It will happen, sooner rather than later – Part Two

I saw at least one point in SB’s post on which I agree with. However, I cannot keep telling myself that there are very few refereeing errors. The only valid point I saw there was that video referencing would mean increasing dead-time for the game. Everything else that has been brought up, I mean things like “human element” and “having decision being made by humans without the assistance of video cameras” are way too puritanical stances for me. It’s being thrown about as if football is losing its chastity and it would be sacrilegious if video tech were to penetrate football.

As I had said earlier, I am not going to sit and iron out the infrastructure for video referencing. I focus on the first point which SB makes (and the only valid point). I would certainly take the word “dramatically” out of that bullet though.  There would be more dead-time in reaching the correct decision, either by stopping the game or rather by letting it flow, but reverting it back to the moment of offence. Valid. There should be a good balance between the flow of the game and ensuring that majority of the decisions are correct. Here is a possible solution for SB’s little conundrum involving Team A and Team B: Let the field referee rule for all decisions except off-sides and penalties. For decisions pertaining to to these, refer them to the video referees. Keeping this in context, what would one prefer: about a few seconds of the game dedicated towards dead-time or a penalty wrongly granted? It is as clear as day. This is certainly not “dramatic”.
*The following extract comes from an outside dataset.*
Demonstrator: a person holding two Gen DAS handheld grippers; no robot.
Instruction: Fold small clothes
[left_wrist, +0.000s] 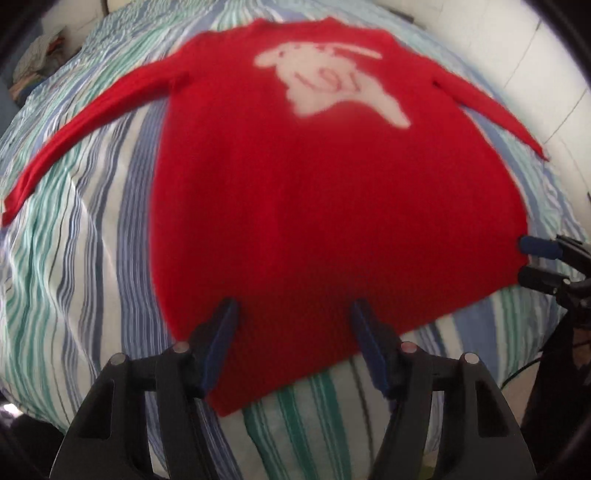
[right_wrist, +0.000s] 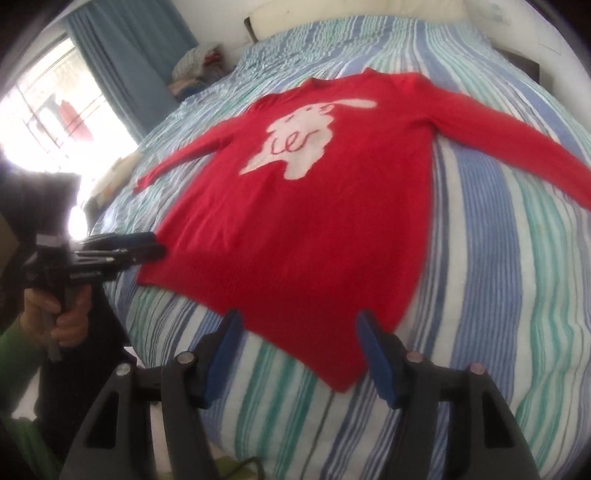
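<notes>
A red long-sleeved sweater (left_wrist: 314, 206) with a white animal print lies flat on the striped bed, sleeves spread out, hem toward me; it also shows in the right wrist view (right_wrist: 295, 229). My left gripper (left_wrist: 293, 306) is open, its jaws apart over the hem near the sweater's left corner; from the right wrist view it (right_wrist: 155, 243) sits at that corner. My right gripper (right_wrist: 299, 317) is open over the hem near the right corner; from the left wrist view it (left_wrist: 526, 260) sits at the sweater's right edge. Neither holds cloth.
The bedsheet (right_wrist: 498, 258) is striped blue, green and white. A pile of clothes (right_wrist: 195, 74) lies at the far left of the bed near a blue curtain (right_wrist: 122, 59) and a window. A wall (left_wrist: 546, 74) is on the right.
</notes>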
I completely agree with SB  regarding the issue of retrospective refeereing. It would certainly iron out the issues of late and poor challenges, induce more discipline and mitigate long term injury risks.

Another point I would like to address is the issue of costs. The technology and systems are already in place. Player tracking systems have become extremely commonplace since the introduction of the AMISCO systems introduced back in 1996.These systems require the installation of carefully placed cameras carefully positioned to cover the entire pitch so that every player is captured on video. Using algorithms, trigonometry and digitial processing systems each players’ movement can be tracked and monitored at any given point in time. I am sure SB was aware of all that. If all this is expensive equipment is already in place, I cannot imagine where all the extra costs are going to come from except the extra linesmen who would require additional training costs among a whole host of other things.

About the liability issue. As I suggested, make the men in black liable to all the decisions except two: off-sides and penalties. How does it undermine the authority of the referee? Still makes him the man now, innit? And one can probably throw back SB’s argument. SB does concede that video technology is acceptable in blatant cases like that of Mendes vs Machester United. So what if, after the disallowed goal United had started a dangerous counter and Tottenham appealed for a challenge? Still slowing down the game. As I said, I am not being paid the sort of money those officials at their respective F.As are being paid to sit address these issues.

So what if it infuriated the refereeing community that Clattenburg had to take a good, long, hard look at himself if he was making errors of such epic proportions. If I were to interpret USD 1mn as USD 1bn, I would lose my job. If fans are buying merchandise, paying the recent hikes in ticket prices and most importantly feeling undone due to consistent human errors, is  it actually worth sitting back and debating whether snoods are ok or become proactive and take up the issue of video tech?